Output all the data exactly.

*** DATA EXTRACTS ***

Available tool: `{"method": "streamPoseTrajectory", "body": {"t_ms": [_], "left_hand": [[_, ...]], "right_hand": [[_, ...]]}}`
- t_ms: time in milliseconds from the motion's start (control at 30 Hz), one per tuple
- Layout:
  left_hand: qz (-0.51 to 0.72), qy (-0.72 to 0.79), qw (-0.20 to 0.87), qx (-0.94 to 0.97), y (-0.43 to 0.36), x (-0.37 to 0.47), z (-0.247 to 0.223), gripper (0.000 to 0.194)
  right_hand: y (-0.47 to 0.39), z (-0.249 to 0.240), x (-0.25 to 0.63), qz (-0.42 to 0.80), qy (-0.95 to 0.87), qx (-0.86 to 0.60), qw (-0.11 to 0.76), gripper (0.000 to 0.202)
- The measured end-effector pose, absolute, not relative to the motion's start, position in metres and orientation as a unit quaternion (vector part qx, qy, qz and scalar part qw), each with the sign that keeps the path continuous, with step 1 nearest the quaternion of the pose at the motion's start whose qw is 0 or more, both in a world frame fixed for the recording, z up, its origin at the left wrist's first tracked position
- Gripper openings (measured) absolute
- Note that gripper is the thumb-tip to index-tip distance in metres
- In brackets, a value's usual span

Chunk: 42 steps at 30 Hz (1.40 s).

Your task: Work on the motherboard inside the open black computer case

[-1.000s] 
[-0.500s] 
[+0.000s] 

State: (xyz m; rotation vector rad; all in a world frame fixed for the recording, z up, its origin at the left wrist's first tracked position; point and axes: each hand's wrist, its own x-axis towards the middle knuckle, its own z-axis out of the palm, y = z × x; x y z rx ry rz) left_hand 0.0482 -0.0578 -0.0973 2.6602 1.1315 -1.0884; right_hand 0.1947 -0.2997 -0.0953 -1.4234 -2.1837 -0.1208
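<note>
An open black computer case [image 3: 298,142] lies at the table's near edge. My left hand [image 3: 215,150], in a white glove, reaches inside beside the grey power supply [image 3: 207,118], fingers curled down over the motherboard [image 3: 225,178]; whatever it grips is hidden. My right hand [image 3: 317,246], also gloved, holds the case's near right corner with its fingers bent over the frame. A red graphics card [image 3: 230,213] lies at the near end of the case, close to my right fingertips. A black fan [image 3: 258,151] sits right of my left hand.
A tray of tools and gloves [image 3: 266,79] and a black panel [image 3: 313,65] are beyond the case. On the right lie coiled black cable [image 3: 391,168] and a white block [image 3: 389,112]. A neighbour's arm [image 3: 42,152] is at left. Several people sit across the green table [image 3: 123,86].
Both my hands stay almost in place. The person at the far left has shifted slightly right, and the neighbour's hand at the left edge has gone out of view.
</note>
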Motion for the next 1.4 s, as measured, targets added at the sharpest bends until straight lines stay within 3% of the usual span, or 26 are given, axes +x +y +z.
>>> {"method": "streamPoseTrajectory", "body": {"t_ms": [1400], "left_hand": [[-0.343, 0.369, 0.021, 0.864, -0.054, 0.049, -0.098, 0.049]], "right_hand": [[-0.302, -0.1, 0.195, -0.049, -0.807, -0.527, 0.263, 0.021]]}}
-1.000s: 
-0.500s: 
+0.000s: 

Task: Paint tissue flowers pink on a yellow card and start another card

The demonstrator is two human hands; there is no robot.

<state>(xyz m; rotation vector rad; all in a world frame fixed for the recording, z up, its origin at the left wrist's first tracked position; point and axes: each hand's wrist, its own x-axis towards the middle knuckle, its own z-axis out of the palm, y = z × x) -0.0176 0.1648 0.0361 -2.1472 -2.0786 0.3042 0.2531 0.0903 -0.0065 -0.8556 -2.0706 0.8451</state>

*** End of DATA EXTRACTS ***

ANSWER TO THIS TASK:
Available tool: `{"method": "streamPoseTrajectory", "body": {"t_ms": [_], "left_hand": [[_, ...]], "right_hand": [[_, ...]]}}`
- t_ms: time in milliseconds from the motion's start (control at 30 Hz), one per tuple
- Layout:
  left_hand: qz (-0.51 to 0.72), qy (-0.72 to 0.79), qw (-0.20 to 0.87), qx (-0.94 to 0.97), y (-0.43 to 0.36), x (-0.37 to 0.47), z (-0.247 to 0.223), gripper (0.000 to 0.194)
  right_hand: y (-0.47 to 0.39), z (-0.249 to 0.240), x (-0.25 to 0.63), qz (-0.42 to 0.80), qy (-0.95 to 0.87), qx (-0.86 to 0.60), qw (-0.11 to 0.76), gripper (0.000 to 0.202)
- The measured end-effector pose, absolute, not relative to the motion's start, position in metres and orientation as a unit quaternion (vector part qx, qy, qz and scalar part qw), each with the sign that keeps the path continuous, with step 1 nearest the quaternion of the pose at the motion's start whose qw is 0 or more, both in a world frame fixed for the recording, z up, its origin at the left wrist's first tracked position
- Gripper openings (measured) absolute
- Note that gripper is the thumb-tip to index-tip distance in metres
- In brackets, a value's usual span

Chunk: 42 steps at 30 Hz (1.40 s).

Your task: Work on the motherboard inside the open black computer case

[-1.000s] 
[-0.500s] 
[+0.000s] 

State: (xyz m; rotation vector rad; all in a world frame fixed for the recording, z up, its origin at the left wrist's first tracked position; point and axes: each hand's wrist, its own x-axis towards the middle knuckle, its own z-axis out of the palm, y = z × x; x y z rx ry rz) left_hand 0.0482 -0.0578 -0.0973 2.6602 1.1315 -1.0884; right_hand 0.1947 -0.2997 -0.0953 -1.4234 -2.1837 -0.1208
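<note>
An open black computer case [image 3: 298,142] lies at the table's near edge. My left hand [image 3: 215,150], in a white glove, reaches inside beside the grey power supply [image 3: 207,118], fingers curled down over the motherboard [image 3: 225,178]; whatever it grips is hidden. My right hand [image 3: 317,246], also gloved, holds the case's near right corner with its fingers bent over the frame. A red graphics card [image 3: 230,213] lies at the near end of the case, close to my right fingertips. A black fan [image 3: 258,151] sits right of my left hand.
A tray of tools and gloves [image 3: 266,79] and a black panel [image 3: 313,65] are beyond the case. On the right lie coiled black cable [image 3: 391,168] and a white block [image 3: 389,112]. A neighbour's arm [image 3: 42,152] is at left. Several people sit across the green table [image 3: 123,86].
Both my hands stay almost in place. The person at the far left has shifted slightly right, and the neighbour's hand at the left edge has gone out of view.
</note>
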Motion for the next 1.4 s, as measured, targets added at the sharpest bends until straight lines stay within 3% of the usual span, or 26 are given, axes +x +y +z.
>>> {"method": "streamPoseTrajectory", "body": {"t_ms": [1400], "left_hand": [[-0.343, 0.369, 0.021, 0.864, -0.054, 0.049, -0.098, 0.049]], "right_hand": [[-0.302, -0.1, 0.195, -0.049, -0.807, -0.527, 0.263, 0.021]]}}
-1.000s: 
-0.500s: 
+0.000s: 

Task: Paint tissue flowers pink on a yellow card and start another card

The demonstrator is two human hands; there is no robot.

<state>(xyz m; rotation vector rad; all in a world frame fixed for the recording, z up, its origin at the left wrist's first tracked position; point and axes: each hand's wrist, its own x-axis towards the middle knuckle, its own z-axis out of the palm, y = z × x) -0.0176 0.1648 0.0361 -2.1472 -2.0786 0.3042 0.2531 0.0903 -0.0065 -0.8556 -2.0706 0.8451</state>

The exercise is done, and nothing more is needed.